§ REQUIRED WORK:
Your task is to print all of the data below exactly, with no pictures included.
***
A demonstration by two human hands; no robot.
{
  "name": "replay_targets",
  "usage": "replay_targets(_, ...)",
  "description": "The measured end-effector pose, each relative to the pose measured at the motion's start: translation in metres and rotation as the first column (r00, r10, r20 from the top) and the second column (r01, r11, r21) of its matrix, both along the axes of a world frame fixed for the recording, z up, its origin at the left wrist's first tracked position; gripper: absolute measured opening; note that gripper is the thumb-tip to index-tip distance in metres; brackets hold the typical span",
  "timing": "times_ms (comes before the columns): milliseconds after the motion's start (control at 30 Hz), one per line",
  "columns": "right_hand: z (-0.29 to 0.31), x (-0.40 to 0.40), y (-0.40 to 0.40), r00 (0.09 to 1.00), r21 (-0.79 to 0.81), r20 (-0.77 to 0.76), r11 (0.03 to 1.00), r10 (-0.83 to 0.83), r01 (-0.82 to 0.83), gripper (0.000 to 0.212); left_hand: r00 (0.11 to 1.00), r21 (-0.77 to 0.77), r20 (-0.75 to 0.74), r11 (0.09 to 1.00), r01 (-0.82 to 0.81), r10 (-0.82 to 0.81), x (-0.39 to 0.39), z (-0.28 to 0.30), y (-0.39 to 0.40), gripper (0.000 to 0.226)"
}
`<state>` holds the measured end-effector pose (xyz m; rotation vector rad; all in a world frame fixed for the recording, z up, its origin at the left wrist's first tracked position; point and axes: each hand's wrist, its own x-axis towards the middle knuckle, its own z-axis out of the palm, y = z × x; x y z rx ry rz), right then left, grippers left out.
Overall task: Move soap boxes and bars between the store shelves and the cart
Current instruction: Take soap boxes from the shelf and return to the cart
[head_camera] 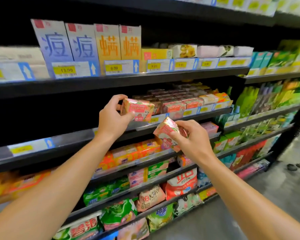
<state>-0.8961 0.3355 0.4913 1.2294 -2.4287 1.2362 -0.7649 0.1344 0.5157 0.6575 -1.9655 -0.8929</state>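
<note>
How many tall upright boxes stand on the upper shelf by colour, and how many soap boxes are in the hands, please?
Blue-lettered tall boxes: 2
Orange-lettered tall boxes: 2
Pink soap box in the left hand: 1
Pink soap box in the right hand: 1
Total: 6

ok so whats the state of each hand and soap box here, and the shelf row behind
left hand: grips a pink soap box, level
right hand: pinches a second pink box, tilted
matching boxes on the shelf: lined up, closed
</note>
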Motion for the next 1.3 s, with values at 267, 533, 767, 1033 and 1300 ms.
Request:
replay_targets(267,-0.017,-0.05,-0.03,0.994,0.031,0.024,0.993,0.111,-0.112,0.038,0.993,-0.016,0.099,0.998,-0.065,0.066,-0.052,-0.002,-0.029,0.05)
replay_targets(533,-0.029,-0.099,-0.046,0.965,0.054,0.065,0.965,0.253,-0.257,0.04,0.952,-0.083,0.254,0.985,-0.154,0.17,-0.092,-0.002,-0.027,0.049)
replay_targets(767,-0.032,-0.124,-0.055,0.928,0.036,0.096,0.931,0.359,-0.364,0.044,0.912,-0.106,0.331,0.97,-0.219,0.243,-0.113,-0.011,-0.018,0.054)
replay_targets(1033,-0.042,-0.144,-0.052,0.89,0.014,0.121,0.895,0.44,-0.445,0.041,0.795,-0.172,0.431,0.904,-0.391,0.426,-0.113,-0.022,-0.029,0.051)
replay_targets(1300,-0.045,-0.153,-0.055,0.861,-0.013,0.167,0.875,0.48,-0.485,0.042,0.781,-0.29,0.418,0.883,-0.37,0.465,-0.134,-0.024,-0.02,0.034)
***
§ ANSWER SECTION:
A demonstration by two human hands; no robot.
{
  "name": "replay_targets",
  "usage": "replay_targets(_, ...)",
  "description": "The measured end-effector pose, each relative to the pose measured at the motion's start: translation in metres and rotation as the first column (r00, r10, r20 from the top) and the second column (r01, r11, r21) of its matrix, both along the axes of a world frame fixed for the recording, z up, its origin at the left wrist's first tracked position; gripper: absolute measured opening; note that gripper is the thumb-tip to index-tip distance in metres; brackets hold the typical span",
  "timing": "times_ms (comes before the columns): milliseconds after the motion's start (control at 30 Hz), one per line",
  "columns": "right_hand: z (-0.29 to 0.31), x (-0.40 to 0.40), y (-0.40 to 0.40), r00 (0.09 to 1.00), r21 (-0.79 to 0.81), r20 (-0.77 to 0.76), r11 (0.03 to 1.00), r10 (-0.83 to 0.83), r01 (-0.82 to 0.83), gripper (0.000 to 0.212); left_hand: r00 (0.11 to 1.00), r21 (-0.77 to 0.77), r20 (-0.75 to 0.74), r11 (0.09 to 1.00), r01 (-0.82 to 0.81), r10 (-0.82 to 0.81), x (-0.39 to 0.39), z (-0.28 to 0.30), y (-0.39 to 0.40), gripper (0.000 to 0.226)"
}
`<state>` holds the measured end-effector pose (xyz m; rotation vector rad; all in a world frame fixed for the recording, z up, its origin at the left wrist's first tracked position; point and axes: each hand's wrist, its own x-axis towards the middle knuckle, its own z-axis out of the palm, y = z × x; x y z rx ry rz), right then left, grippers left out.
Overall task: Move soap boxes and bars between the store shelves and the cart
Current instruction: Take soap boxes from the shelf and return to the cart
[head_camera] 
<state>-0.8961 0.3355 0.4913 1.2294 -2.4287 1.2362 -0.7649 0.1344 0.5157 0.6575 -1.9655 -0.8929</state>
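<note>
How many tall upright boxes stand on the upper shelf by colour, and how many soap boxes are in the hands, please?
Blue-lettered tall boxes: 2
Orange-lettered tall boxes: 2
Pink soap box in the left hand: 1
Pink soap box in the right hand: 1
Total: 6

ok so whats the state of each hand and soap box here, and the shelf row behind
left hand: grips a pink soap box, level
right hand: pinches a second pink box, tilted
matching boxes on the shelf: lined up, closed
</note>
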Motion for the next 1.3 s, with values at 267, 533, 767, 1033 and 1300 ms.
Request:
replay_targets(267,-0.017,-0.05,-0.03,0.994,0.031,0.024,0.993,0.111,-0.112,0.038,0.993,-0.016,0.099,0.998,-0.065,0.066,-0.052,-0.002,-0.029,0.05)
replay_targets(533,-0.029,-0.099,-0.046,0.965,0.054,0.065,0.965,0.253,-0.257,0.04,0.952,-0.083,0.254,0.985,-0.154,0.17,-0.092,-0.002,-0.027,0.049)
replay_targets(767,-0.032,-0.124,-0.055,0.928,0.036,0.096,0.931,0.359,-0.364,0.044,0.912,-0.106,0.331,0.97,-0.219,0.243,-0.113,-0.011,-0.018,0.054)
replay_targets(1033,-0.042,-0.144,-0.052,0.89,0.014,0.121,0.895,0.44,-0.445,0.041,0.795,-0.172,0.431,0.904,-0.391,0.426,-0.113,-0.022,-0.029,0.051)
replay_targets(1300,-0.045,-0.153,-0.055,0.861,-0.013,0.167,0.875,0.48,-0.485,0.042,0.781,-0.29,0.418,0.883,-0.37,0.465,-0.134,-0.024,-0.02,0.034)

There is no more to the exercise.